REQUIRED WORK =>
Transcribe the stretch of entries below from the line with "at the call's" through the line with "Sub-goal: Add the", exactly and with both ends included; leave out all other lines.

== SUPPLIED RECORDS ==

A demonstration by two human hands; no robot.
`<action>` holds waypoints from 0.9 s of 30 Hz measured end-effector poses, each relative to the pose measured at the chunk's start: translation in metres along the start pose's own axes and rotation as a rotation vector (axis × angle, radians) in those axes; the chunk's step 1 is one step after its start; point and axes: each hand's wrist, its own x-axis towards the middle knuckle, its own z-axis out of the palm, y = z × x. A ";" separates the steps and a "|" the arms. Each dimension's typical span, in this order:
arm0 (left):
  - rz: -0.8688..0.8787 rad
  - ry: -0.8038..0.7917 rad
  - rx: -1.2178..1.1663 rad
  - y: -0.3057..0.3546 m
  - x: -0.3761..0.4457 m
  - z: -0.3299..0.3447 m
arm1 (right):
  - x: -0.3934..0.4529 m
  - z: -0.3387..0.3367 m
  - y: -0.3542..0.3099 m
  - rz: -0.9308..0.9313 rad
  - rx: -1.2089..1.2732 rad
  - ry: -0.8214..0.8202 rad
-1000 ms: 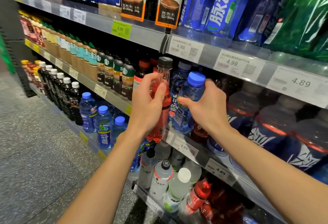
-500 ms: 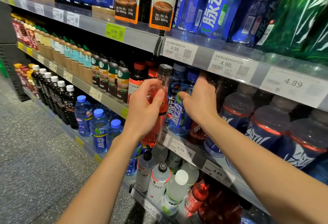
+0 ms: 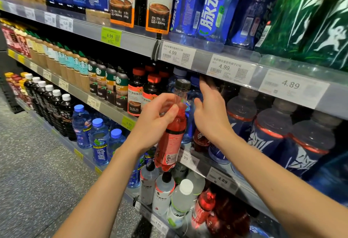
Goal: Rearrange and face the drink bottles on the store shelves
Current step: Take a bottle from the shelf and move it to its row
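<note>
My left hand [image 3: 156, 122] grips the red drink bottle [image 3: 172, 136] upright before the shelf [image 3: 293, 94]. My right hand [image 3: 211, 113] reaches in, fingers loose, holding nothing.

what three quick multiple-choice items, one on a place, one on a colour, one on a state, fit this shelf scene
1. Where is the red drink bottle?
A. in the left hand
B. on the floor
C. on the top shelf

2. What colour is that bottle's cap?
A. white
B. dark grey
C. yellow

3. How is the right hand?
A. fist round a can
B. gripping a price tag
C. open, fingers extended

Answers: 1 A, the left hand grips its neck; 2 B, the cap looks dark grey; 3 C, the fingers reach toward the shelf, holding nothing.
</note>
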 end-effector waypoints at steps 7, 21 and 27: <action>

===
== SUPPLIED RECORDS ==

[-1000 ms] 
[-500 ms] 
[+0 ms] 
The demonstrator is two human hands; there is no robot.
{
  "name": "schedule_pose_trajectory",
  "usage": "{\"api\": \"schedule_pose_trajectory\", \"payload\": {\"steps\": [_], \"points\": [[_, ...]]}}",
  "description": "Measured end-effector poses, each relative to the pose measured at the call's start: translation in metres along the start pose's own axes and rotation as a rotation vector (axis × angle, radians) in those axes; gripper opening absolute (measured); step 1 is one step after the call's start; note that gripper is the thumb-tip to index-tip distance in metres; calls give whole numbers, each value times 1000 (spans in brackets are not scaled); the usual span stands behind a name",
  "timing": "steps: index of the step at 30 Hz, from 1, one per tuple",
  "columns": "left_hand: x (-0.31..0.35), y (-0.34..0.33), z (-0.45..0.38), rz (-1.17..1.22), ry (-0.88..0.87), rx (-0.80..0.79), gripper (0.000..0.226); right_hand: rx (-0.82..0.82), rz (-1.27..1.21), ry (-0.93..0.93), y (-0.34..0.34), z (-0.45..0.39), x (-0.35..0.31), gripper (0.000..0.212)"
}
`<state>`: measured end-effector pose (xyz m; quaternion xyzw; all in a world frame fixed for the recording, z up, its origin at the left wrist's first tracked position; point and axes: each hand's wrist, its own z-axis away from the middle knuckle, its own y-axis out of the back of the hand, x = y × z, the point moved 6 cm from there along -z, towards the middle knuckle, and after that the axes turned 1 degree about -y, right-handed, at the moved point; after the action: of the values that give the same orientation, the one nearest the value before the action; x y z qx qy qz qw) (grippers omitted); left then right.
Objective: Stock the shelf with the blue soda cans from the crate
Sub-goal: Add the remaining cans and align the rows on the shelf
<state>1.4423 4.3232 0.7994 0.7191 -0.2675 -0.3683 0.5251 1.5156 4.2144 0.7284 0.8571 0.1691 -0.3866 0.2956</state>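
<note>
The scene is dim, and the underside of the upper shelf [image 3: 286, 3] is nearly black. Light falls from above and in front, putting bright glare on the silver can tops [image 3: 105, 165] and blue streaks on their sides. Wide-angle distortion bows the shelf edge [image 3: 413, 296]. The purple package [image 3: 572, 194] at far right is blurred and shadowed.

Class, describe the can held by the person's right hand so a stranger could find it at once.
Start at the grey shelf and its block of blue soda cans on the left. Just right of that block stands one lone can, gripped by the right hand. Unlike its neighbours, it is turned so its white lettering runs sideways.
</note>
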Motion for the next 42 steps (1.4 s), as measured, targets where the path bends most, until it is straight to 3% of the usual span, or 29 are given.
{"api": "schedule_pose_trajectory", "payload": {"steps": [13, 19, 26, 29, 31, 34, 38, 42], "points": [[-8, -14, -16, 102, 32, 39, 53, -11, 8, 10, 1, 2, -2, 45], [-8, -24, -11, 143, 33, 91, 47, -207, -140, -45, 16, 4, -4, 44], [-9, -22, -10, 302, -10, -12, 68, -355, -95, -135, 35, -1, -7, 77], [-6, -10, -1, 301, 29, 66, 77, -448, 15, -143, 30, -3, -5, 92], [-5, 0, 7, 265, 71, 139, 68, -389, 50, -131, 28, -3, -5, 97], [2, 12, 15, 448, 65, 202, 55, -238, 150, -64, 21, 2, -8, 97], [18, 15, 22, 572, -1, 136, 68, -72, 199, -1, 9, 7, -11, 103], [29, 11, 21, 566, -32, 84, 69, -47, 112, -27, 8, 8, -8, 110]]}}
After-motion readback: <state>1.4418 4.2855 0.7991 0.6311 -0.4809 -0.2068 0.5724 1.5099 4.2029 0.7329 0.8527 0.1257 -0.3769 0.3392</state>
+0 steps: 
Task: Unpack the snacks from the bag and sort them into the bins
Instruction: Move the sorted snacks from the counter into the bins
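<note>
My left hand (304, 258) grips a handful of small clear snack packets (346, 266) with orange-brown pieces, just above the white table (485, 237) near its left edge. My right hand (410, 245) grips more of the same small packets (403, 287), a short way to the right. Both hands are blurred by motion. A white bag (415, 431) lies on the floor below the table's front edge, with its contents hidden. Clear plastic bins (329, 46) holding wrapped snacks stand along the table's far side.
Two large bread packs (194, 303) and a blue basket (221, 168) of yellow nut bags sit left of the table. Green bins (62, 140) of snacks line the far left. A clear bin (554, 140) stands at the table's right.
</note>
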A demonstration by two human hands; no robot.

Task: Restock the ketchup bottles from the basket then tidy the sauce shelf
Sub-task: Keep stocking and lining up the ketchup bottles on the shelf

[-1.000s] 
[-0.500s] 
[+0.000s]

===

EXERCISE OUTPUT =>
  "description": "Measured end-effector poses, each relative to the pose measured at the call's start: translation in metres along the start pose's own axes and rotation as a rotation vector (axis × angle, radians) in those axes; gripper opening absolute (measured); step 1 is one step after the call's start; note that gripper is the thumb-tip to index-tip distance in metres; calls give whole numbers, each value times 1000 (spans in brackets are not scaled); the usual span stands behind a name",
  "timing": "steps: index of the step at 30 Hz, from 1, one per tuple",
  "columns": "left_hand: x (-0.31..0.35), y (-0.34..0.33), z (-0.45..0.38), rz (-1.17..1.22), ry (-0.88..0.87), rx (-0.80..0.79), gripper (0.000..0.226); right_hand: rx (-0.82..0.82), rz (-1.27..1.21), ry (-0.93..0.93), y (-0.34..0.34), z (-0.45..0.39), x (-0.35..0.31), gripper (0.000..0.212)"
}
`<state>`: measured end-effector pose (xyz m; quaternion xyzw; all in a world frame fixed for the recording, z up, its origin at the left wrist's first tracked position; point and axes: each hand's wrist, its own z-axis away from the middle knuckle, its own y-axis out of the back of the hand, x = y × z, the point moved 6 cm from there along -z, towards the middle knuckle, and after that the axes turned 1 degree about -y, right-handed, at the moved point; after the action: of the values that give the same orientation, the one nearest the value before the action; x y z qx qy qz qw) (grippers omitted); left then right.
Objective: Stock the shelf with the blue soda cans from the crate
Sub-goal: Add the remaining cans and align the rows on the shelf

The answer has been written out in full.